48 heures de vol et une « guerre des nerfs » permanente : Le sursaut pragmatique de Fanja Razakaboana
Pour rallier la Tunisie depuis Madagascar, il faut parfois deux jours de transit. Derrière cette absurdité physique, Fanja Razakaboana, Ambassadrice Femmes Leaders Mondiales, pointe du doigt le véritable verrou de l’économie continentale. Entre ciel fermé, parcours d’obstacles financiers et fracture numérique, elle livre une analyse sans concession d’un marché africain qui ne peut plus se payer le luxe d’attendre.
La diplomatie économique aime les grands concepts ; les entrepreneures, elles, se heurtent à la géographie. Lorsque Fanja Razakaboana évoque les marchés africains, elle ne commence pas par les théories de croissance, mais par les heures passées dans les terminaux d’aéroports. Pour participer au dialogue économique continental, des dizaines de femmes d’affaires ont dû sacrifier des journées entières dans des connexions aériennes aberrantes.
Le ciel verrouillé, premier censeur du commerce intra-africain
Pour la leader malgache, le constat est immédiat : l’intégration régionale ne se décrète pas, elle se transporte. « C’est le premier défi si on veut faire des affaires entre pays africains : trouver des solutions pour que la connectivité s’améliore », martèle-t-elle. Comment bâtir des alliances commerciales solides quand voyager d’un bloc régional à un autre s’apparente à une expédition ?
À cette paralysie logistique s’ajoute une autre constante, presque usante : l’accès aux capitaux. Loin des formules polies des institutions bancaires, Mme Razakaboana qualifie la quête de capitaux de « guerre des nerfs ». Une formule brute qui décrit fidèlement le quotidien des PME qui tentent de survivre et de grandir dans un écosystème financier frileux et bureaucratique.
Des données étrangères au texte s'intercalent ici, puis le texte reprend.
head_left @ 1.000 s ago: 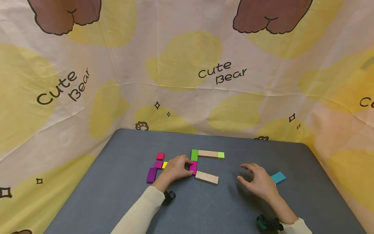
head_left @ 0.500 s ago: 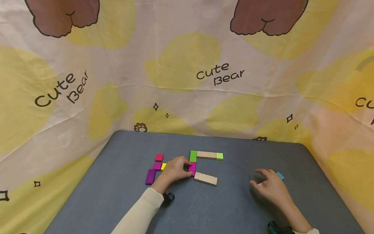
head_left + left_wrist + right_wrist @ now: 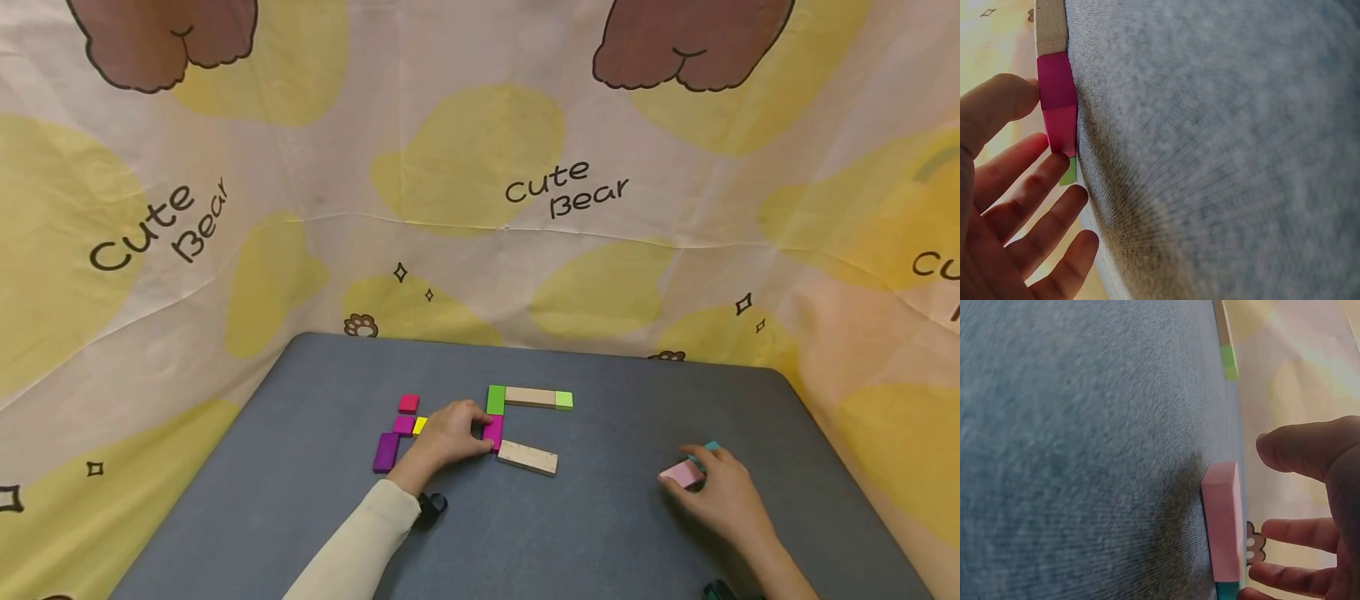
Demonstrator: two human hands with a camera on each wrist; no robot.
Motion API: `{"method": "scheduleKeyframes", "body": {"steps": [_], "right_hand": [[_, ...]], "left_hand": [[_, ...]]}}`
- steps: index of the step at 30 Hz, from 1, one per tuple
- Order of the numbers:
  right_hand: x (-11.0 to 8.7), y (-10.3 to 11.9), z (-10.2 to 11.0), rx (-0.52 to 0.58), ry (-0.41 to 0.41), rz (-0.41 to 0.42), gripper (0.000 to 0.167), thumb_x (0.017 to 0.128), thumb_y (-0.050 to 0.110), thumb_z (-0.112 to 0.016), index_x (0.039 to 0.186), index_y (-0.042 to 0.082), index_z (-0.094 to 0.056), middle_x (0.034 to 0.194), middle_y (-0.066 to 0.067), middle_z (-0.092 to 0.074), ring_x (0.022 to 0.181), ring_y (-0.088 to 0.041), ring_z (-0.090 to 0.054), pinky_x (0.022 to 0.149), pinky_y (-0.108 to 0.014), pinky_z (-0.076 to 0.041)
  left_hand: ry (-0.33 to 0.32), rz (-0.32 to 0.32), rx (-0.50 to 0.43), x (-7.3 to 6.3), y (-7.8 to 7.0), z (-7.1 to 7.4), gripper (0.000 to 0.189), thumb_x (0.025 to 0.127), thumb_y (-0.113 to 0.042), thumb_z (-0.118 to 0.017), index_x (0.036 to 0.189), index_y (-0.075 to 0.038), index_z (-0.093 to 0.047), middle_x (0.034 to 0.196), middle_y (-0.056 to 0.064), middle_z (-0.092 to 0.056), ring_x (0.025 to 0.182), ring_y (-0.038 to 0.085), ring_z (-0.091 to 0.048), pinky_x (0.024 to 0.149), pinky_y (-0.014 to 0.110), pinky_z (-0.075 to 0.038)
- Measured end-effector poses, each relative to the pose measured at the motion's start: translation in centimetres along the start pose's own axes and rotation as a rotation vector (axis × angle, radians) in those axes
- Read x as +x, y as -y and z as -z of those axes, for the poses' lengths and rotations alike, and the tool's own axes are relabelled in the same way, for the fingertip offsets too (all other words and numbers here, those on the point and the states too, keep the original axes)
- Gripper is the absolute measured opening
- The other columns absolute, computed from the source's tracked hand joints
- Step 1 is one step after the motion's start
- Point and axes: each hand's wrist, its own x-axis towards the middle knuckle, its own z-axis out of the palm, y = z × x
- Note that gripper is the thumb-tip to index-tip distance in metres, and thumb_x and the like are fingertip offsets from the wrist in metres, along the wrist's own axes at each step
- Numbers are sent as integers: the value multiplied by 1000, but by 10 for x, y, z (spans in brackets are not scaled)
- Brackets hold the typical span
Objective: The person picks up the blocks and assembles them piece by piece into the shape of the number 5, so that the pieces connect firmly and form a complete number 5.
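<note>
1. Pink block (image 3: 681, 475) lies on the counter (image 3: 600, 533) in the curve of the right hand (image 3: 723, 492), whose thumb and fingers are spread around it; the right wrist view shows a gap between thumb and block.
2. Left hand (image 3: 447, 435) holds the magenta block (image 3: 492, 433) at the tips of thumb and forefinger; its other fingers fan out loosely in the left wrist view.
3. Just past the pink block, under the right fingers, sits a teal block (image 3: 705, 452); whether the two touch is hard to tell.
4. Between the hands runs a wide stretch of counter, with room to slide sideways from the pink block toward the wooden block (image 3: 528, 457), which angles off the near end of the magenta block.
5. Beyond the magenta block, touching end to end, comes a green block (image 3: 496, 400), then a tan block (image 3: 530, 397) running right to a lime block (image 3: 564, 401).
6. Left of the left hand are a yellow block (image 3: 420, 427), a purple block (image 3: 386, 452) and a red block (image 3: 408, 404), all well in from the left edge.
7. Counter also extends between the right hand and the slanting right edge; along the far edge hangs a printed cloth (image 3: 450, 167).
</note>
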Motion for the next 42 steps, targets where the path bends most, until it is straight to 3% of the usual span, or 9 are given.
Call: {"method": "scheduleKeyframes", "body": {"steps": [7, 16, 25, 42], "right_hand": [[-3, -6, -3, -22, -11, -11, 64, 72, 49, -78, 114, 2, -64, 105, -32, -58, 84, -44, -58, 64, -49, -45], [-5, -8, -2, -24, 19, -31, 65, 70, 47, -80, 112, 0, -64, 103, -32, -56, 83, -41, -56, 61, -45, -44], [-5, -10, -4, -30, 37, -30, 63, 70, 48, -80, 109, 1, -65, 99, -26, -60, 81, -39, -57, 63, -47, -44], [2, -13, -4, -16, 44, -31, 66, 71, 47, -79, 112, -2, -64, 103, -28, -61, 85, -42, -58, 67, -51, -46]], "left_hand": [[2, 5, 8, 0, 1, -1, 38, 76, -34, -78, 110, -17, -74, 104, -1, -68, 89, 14, -60, 79, 35, -52], [15, 15, 7, 0, 0, 0, 39, 76, -34, -78, 111, -18, -74, 104, -1, -68, 86, 13, -59, 77, 33, -51], [4, 21, 9, -2, -2, 1, 39, 76, -34, -78, 111, -18, -74, 105, -1, -68, 90, 15, -60, 78, 35, -51], [11, 34, 1, 2, -2, 0, 39, 76, -34, -78, 111, -18, -74, 105, 0, -68, 89, 14, -59, 78, 34, -51]]}}
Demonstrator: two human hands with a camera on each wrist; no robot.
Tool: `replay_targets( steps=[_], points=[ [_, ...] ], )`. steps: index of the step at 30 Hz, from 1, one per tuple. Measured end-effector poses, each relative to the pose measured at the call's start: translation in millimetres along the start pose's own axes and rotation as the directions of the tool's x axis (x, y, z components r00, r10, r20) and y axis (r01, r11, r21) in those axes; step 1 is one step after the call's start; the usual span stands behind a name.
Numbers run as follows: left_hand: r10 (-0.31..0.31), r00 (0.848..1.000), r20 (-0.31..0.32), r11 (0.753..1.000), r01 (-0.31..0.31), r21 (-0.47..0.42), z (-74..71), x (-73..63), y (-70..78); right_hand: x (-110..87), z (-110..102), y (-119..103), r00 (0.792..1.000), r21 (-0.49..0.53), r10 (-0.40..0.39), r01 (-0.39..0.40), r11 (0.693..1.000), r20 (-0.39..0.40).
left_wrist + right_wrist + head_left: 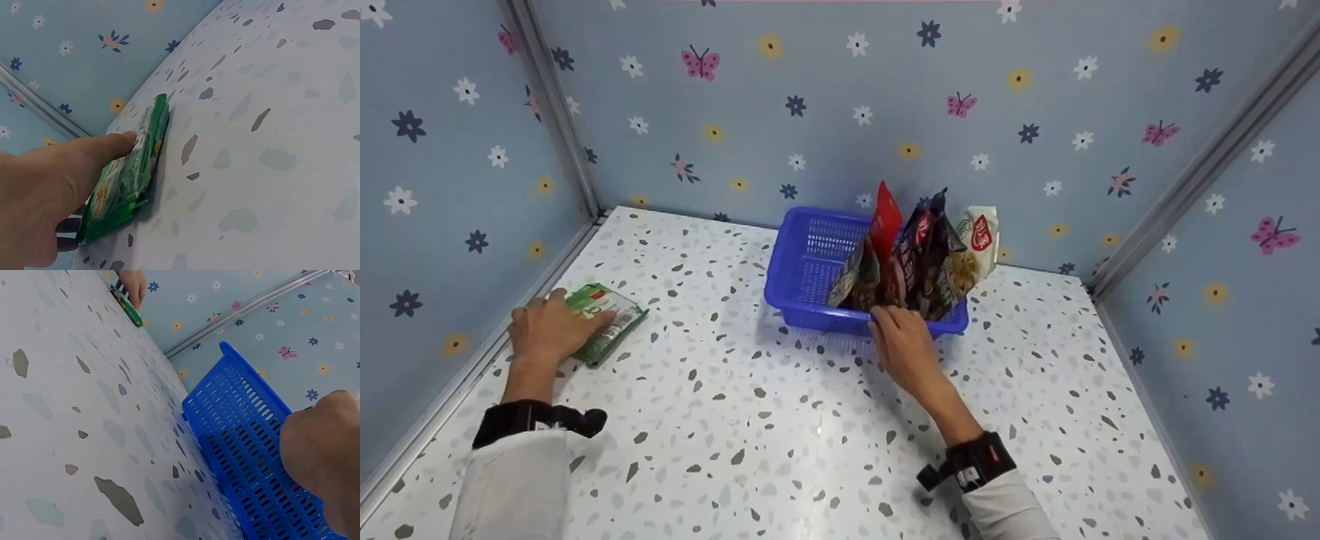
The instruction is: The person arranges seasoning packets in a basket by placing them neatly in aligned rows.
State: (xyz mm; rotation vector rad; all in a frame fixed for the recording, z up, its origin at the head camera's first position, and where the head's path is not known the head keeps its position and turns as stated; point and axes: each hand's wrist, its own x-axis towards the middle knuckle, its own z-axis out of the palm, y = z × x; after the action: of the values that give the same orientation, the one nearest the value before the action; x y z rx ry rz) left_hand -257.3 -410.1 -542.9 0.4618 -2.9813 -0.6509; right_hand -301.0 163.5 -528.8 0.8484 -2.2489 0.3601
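Observation:
At the left of the table my left hand (546, 330) grips a flat green snack packet (611, 322). Its thumb lies across the printed face of the packet, and fingertips show past the lower edge in the left wrist view. The packet (126, 174) is close to the table surface, slightly tilted. My right hand (906, 349) holds the near rim of a blue plastic basket (829, 319), fingers hooked over it. Several snack bags stand upright in the basket's right half: a red bag (886, 217), a dark purple bag (934, 247) and a white-topped bag (982, 236).
The speckled white table (720, 435) is bounded by blue flowered panels (825, 90) at the back and both sides. Behind the basket, the back panel rises close by. Metal strips (547, 97) run along the panel corners.

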Motion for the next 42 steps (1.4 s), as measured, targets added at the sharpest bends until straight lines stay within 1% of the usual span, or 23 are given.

Dans ce paysage complexe, les réseaux d’affaires comme le COMFWB (COMESA) font office de pionniers. En brisant l’isolement, ils permettent d’apprivoiser les spécificités locales, les cultures et les habitudes de consommation de chaque État membre. Mais comprendre le marché ne suffit plus s’il est impossible de l’atteindre physiquement.
Le pixel contre la frontière : l’impératif numérique
Face à l’inertie des infrastructures physiques, Fanja Razakaboana refuse le fatalisme et propose un raccourci : le numérique. Si les routes et les lignes aériennes font défaut, les données doivent circuler.
Pour elle, la priorité absolue réside dans la résorbtion de la fracture numérique. Ce combat passe d’abord par l’alphabétisation technologique des entrepreneures, mais aussi par la création de plateformes de visibilité communes. « Il faut créer des systèmes d’affichage de produits pour qu’on puisse savoir comment accéder aux marchés de ces pays, sur le plan digital », explique-t-elle. Le numérique n’est plus ici un gadget de communication, mais une arme de désenclavement massif, le moyen le plus rapide de contourner les barrières physiques et douanières.
L’Afrique au présent
Malgré la persistance des barrières linguistiques et logistiques, le message de l’ambassadrice reste résolument offensif. Elle balaie d’un revers de main les promesses lointaines : « L’Afrique est le présent, ce n’est plus le futur ».
Son appel final est un refus de la passivité. L’économie réelle du continent, portée en grande partie par l’initiative féminine, doit maintenant imposer son rythme. Pour Fanja Razakaboana, l’heure n’est plus aux négociations timides, mais à l’audace collective pour bousculer les lignes de force établies. Tout est déjà là ; il ne reste qu’à oser franchir le pas.